In this article, we will present how to interface OpenCV CUDA with NVIDIA TensorRT via the C++ API for fast inference on NVIDIA GPUs.

Deep Learning has revolutionized the field of computer vision by enabling machines to learn and recognize patterns from images and videos. However, training Deep Learning models is a computationally intensive task that requires powerful hardware and large amounts of data. Once a model is trained, it can be used for inference, which involves applying the model to new data to make predictions. Inference is typically faster than training, but it can still be a bottleneck in real-time applications.

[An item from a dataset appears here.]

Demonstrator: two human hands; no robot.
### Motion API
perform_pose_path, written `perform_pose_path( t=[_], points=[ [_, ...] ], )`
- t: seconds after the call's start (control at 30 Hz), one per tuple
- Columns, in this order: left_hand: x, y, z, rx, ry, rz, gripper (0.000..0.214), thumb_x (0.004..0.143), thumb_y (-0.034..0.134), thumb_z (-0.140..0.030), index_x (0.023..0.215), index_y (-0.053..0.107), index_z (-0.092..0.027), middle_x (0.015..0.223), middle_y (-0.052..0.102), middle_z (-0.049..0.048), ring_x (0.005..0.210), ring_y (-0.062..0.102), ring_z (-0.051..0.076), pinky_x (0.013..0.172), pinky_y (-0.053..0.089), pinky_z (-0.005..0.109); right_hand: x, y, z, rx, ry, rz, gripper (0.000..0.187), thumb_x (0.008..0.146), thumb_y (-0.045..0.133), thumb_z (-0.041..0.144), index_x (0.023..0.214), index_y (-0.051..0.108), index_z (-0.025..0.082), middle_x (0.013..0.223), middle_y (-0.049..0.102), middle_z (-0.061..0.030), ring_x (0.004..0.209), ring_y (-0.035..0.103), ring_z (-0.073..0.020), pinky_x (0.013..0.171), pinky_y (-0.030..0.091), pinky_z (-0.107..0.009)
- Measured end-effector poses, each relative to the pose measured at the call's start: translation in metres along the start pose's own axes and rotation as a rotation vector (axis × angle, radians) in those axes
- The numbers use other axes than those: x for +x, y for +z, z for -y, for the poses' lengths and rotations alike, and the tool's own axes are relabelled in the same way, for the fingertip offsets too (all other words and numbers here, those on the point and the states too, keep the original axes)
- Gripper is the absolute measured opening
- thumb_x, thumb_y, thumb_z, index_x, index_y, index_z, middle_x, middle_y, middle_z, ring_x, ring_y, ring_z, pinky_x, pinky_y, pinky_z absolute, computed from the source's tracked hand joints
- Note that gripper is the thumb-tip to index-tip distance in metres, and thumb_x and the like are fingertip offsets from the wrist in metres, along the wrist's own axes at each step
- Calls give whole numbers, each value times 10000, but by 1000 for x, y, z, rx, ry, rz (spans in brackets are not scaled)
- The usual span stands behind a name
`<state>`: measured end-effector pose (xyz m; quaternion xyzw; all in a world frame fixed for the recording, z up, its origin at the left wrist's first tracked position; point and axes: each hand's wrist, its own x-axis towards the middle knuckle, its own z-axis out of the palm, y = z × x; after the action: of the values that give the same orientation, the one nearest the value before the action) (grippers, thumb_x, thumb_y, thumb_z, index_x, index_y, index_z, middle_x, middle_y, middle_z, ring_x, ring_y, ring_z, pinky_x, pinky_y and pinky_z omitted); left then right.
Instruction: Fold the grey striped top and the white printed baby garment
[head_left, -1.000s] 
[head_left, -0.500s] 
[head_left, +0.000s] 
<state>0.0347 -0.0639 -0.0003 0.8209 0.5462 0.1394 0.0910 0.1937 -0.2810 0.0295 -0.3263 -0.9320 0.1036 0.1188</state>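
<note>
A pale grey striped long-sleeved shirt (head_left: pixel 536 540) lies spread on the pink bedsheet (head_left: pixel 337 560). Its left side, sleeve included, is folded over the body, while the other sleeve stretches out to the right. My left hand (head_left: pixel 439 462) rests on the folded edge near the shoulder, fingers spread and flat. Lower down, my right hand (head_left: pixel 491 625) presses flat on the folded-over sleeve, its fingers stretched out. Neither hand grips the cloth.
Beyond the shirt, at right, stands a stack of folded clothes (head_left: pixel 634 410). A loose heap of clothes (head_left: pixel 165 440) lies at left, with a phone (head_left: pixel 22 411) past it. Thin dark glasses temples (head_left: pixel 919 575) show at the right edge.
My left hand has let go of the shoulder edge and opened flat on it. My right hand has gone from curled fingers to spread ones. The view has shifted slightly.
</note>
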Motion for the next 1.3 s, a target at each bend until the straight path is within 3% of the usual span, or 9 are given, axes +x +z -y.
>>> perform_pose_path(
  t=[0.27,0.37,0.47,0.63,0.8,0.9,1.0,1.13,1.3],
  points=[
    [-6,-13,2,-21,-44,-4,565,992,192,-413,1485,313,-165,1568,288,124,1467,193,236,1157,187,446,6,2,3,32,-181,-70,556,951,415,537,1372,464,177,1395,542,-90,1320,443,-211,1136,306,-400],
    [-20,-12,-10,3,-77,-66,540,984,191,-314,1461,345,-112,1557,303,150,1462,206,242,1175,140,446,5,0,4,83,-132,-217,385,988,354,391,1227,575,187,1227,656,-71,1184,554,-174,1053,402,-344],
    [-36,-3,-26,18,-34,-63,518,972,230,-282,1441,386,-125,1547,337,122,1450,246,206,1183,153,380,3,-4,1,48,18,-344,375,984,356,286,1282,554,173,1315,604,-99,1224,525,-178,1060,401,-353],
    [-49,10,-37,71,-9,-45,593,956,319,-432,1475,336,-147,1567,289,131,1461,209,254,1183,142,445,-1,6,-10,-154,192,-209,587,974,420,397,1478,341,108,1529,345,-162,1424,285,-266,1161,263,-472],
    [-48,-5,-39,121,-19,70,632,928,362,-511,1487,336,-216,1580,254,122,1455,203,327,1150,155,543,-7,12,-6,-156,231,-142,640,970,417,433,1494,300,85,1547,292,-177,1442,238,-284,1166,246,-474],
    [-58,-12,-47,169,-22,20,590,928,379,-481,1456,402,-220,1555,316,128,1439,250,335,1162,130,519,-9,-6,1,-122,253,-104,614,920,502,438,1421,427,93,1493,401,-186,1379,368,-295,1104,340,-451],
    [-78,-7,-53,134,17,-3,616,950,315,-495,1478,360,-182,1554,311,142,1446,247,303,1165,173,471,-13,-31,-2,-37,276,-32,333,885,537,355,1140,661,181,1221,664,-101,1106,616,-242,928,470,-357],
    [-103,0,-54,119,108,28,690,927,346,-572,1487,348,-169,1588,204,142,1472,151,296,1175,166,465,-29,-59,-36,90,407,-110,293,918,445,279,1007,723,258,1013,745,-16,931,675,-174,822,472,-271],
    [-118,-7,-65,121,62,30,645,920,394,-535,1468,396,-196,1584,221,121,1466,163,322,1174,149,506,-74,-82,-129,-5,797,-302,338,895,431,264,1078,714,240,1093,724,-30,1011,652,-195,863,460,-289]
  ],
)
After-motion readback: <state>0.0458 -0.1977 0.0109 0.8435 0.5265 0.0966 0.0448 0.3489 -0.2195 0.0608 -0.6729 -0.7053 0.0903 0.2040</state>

Fortunately, there are several tools available that can help accelerate Deep Learning inference on GPUs. One such tool is NVIDIA TensorRT, a high-performance inference engine designed to optimize and deploy Deep Learning models on NVIDIA GPUs. In this article, we will explore how to use TensorRT to accelerate Deep Learning inference when using OpenCV CUDA.

OpenCV CUDA is an extension of the popular OpenCV computer vision library that allows developers to take advantage of NVIDIA GPUs for faster image and video processing. With OpenCV CUDA, developers can use CUDA-enabled functions to perform image and video processing tasks, such as filtering, transformation, and object detection.

OpenCV has a DNN (Deep Neural Networks) module that could be used to do inference. Recent versions of OpenCV DNN has added a CUDA backed. While DNN is very easy to integrate in an OpenCV pipeline, we will show that, with a little effort, interfacing with TensorRT is really simple and will provide a big performance boost.

To use TensorRT with OpenCV CUDA, we first need to prepare our Deep Learning model for inference using TensorRT. This involves converting the model from its original format (such as TensorFlow or PyTorch) into a format that can be used by TensorRT. We will do this process using the trtexec command line tool.

Build a TensorRT engine

For this demonstration, we will use a ResNet50 model and weights from PyTorch torchvision. First, the model is exported to ONNX which is one of the formats (UFF, ONNX, Caffe) supported by trtexec using a Python script like this one:

import torch
from torchvision.models import resnet50, ResNet50_Weights
import torch.onnx as onnx

batch_size = 32
onnx_path = "resnet.onnx"

inputs = torch.randn(batch_size, 3, 224, 224)
model = resnet50(weights=ResNet50_Weights.DEFAULT)
model.eval()

outputs = model(inputs)

onnx.export(model,                     # model being run
            inputs,                    # model input (or a tuple for multiple inputs)
            save_path,                 # where to save the model (can be a file or file-like object)
            export_params=True,        # store the trained parameter weights inside the model file
            opset_version=10,          # the ONNX version to export the model to
            do_constant_folding=True,  # whether to execute constant folding for optimization
            input_names = ['input'],   # the model's input names
            output_names = ['output'], # the model's output names
            dynamic_axes={'input' : {0 : 'batch_size'},    # variable length axes
                          'output' : {0 : 'batch_size'}})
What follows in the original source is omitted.